Data … as usual

All things about data by Laurent Leturgez

Monthly Archives: August 2018

Executing a SQL Statement on Oracle with Python

In the first blogpost of this series dedicated to Oracle and Python, I described how to connect a Python script to an Oracle Database (see. connecting python to an oracle database). In this second post, I will describe how to query an Oracle database and gets some results by using most popular Python libraries for this stuff: numpy and pandas.

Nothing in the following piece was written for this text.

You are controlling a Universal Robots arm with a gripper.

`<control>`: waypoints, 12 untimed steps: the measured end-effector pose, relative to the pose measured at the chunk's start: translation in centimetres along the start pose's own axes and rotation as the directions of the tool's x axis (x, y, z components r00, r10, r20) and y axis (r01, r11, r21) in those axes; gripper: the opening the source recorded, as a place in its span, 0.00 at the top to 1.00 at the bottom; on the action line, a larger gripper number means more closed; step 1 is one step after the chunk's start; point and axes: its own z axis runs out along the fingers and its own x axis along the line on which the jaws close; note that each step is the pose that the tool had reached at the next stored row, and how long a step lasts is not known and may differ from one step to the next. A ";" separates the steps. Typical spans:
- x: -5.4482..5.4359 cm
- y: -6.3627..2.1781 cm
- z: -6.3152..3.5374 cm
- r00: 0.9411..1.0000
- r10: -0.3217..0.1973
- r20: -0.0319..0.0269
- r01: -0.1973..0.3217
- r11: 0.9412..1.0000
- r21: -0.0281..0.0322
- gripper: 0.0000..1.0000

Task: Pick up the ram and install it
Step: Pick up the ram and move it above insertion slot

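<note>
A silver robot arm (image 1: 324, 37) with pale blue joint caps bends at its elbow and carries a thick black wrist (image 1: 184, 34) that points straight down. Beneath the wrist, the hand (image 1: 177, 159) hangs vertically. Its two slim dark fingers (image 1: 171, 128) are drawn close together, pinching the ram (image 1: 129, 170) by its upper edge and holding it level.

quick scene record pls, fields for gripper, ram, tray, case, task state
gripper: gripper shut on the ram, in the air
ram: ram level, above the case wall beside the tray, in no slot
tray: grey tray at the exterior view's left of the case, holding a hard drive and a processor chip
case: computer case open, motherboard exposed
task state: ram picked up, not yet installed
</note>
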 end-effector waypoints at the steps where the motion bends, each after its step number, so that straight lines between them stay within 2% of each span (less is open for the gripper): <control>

So, first thing to do, you have to install pandas and numpy libraries in your work environnement (virtualenv, miniconda etc.). And of course, cx_Oracle has to be installed too 😉

In my case, libraries are deployed in my virtualenv hosted in PyCharm project:

In the program I write, in order to load packages and configure basics, I will use the header below:

from __future__ import print_function

import cx_Oracle
import os
import numpy as np
import pandas as pd


oh="D:/tools/Oracle/instantclient_12_2_x8664"
os.environ["ORACLE_HOME"]=oh
os.environ["PATH"]=oh+os.pathsep+os.environ["PATH"]
os.environ["NLS_LANG"]="AMERICAN_AMERICA.AL32UTF8"

First step, write a function to connect the database

So, first thing to write is a function that will return a cx_Oracle connection object (or reuse the function used in the first blogpost 😉 ).

This function will user parameters like username, password, datasource name (or url) and optionaly the mode used (SYSDBA for example).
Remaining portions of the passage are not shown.